Your task — Print this span of the material below exactly: the line with "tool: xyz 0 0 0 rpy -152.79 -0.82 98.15", the line with "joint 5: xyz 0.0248", and every line between them, but nothing else.

=== Begin Enclosure ===

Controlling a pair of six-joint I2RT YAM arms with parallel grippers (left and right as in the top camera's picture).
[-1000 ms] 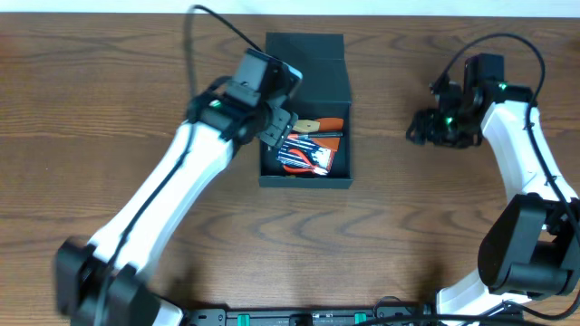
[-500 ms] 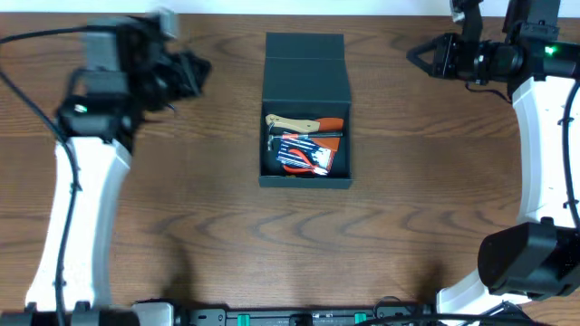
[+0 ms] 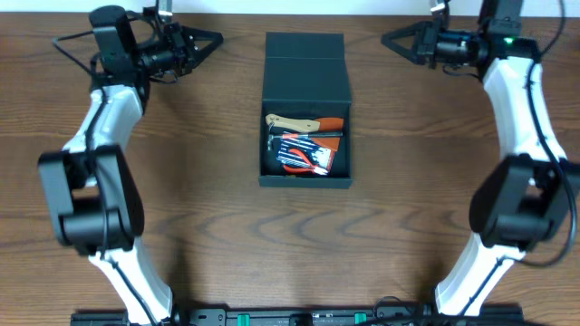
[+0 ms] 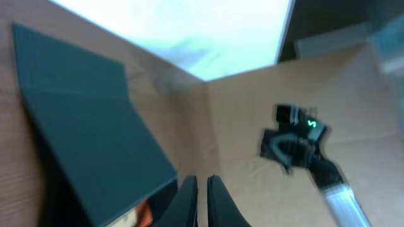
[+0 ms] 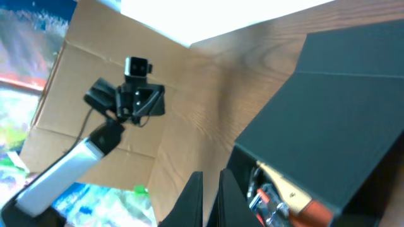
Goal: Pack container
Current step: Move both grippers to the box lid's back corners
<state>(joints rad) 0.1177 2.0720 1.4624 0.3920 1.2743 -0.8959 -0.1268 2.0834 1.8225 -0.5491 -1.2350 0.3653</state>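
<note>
Overhead, the wooden table is carrying a single box, and from the near edge the two white arms are reaching away toward the far corners. Midway between the side edges and closer to the far edge, the container is sitting square to the table, with its hinged lid standing open on the far side. Inside it, red- and orange-handled tools are lying bunched toward the near wall, and a wood-handled tool is lying crosswise just beyond them.

Farther back, near the far left corner, the left gripper is hanging clear of the tabletop. It is clenched on nothing, its tips pointing toward the container and well apart from it. Near the far right corner, the right gripper is mirroring that pose, likewise clenched and empty.

Each wrist camera is showing its own dark fingers drawn almost together with nothing between them. Beyond them the open container is showing, and the opposite arm is standing out against a brown cardboard sheet.
</note>
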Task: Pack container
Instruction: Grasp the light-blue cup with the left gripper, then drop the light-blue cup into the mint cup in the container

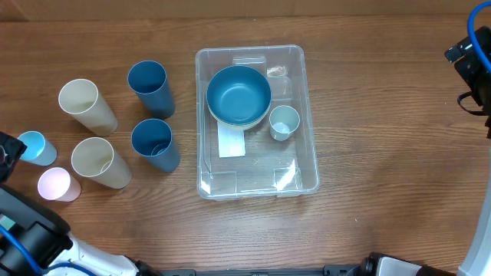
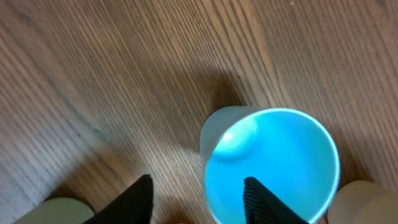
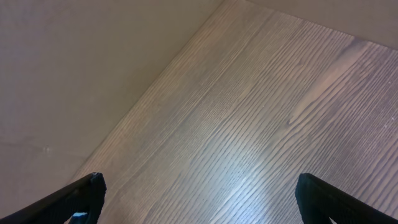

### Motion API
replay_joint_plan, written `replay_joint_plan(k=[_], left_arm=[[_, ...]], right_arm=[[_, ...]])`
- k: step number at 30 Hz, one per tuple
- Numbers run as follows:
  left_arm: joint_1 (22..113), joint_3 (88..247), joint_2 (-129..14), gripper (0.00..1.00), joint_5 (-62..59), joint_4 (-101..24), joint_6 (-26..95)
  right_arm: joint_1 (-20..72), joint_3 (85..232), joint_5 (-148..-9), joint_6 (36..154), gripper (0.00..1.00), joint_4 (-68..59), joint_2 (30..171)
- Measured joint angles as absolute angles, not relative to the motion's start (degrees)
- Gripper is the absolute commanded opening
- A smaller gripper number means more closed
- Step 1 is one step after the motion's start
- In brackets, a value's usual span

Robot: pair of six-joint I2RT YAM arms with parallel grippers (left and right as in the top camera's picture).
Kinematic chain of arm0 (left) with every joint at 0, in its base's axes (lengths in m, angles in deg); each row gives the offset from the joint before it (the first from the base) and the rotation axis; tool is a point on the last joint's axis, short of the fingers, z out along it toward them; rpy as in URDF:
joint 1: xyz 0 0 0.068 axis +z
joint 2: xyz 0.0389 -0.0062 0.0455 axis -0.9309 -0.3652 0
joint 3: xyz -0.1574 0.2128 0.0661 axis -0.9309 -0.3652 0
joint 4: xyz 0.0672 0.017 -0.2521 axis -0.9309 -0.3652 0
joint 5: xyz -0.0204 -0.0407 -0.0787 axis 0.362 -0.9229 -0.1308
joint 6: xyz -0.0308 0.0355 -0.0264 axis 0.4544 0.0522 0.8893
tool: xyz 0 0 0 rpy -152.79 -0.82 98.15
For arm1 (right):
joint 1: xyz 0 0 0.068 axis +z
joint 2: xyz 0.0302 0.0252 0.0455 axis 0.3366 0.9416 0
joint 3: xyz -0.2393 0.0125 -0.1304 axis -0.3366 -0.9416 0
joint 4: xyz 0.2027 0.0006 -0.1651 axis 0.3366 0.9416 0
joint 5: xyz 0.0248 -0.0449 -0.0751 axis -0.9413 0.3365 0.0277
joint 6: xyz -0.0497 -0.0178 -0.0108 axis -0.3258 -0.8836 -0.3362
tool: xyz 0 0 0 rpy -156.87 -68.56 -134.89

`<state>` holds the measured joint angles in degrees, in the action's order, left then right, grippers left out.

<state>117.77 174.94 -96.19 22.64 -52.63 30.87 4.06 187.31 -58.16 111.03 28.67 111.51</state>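
The clear container point(image 1: 307, 115) sits at the table's middle with a white label on its base. It holds a blue bowl point(image 1: 238, 94) stacked in a cream bowl, and a small pale blue cup point(image 1: 283, 122). My left gripper point(image 2: 198, 194) is open above a light blue cup point(image 2: 273, 168), one finger over its mouth and the other outside its rim. That cup also shows in the overhead view point(image 1: 34, 147) at the far left. My right gripper point(image 3: 199, 190) is open and empty over bare wood near the table's far right edge.
Left of the container stand two dark blue cups point(image 1: 149, 86) point(image 1: 154, 143), two cream cups point(image 1: 86, 105) point(image 1: 100, 162) and a pink cup point(image 1: 57, 185). The right arm point(image 1: 476, 65) is at the right edge.
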Motion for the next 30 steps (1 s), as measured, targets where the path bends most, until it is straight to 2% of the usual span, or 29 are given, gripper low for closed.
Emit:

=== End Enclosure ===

Task response —
tool: xyz 0 0 0 rpy -152.79 -0.82 98.15
For arm1 (right):
joint 1: xyz 0 0 0.068 axis +z
joint 2: xyz 0.0302 0.0252 0.0455 axis 0.3366 0.9416 0
joint 3: xyz -0.2393 0.0125 -0.1304 axis -0.3366 -0.9416 0
joint 4: xyz 0.2027 0.0006 -0.1651 axis 0.3366 0.9416 0
joint 5: xyz 0.0248 -0.0449 -0.0751 axis -0.9413 0.3365 0.0277

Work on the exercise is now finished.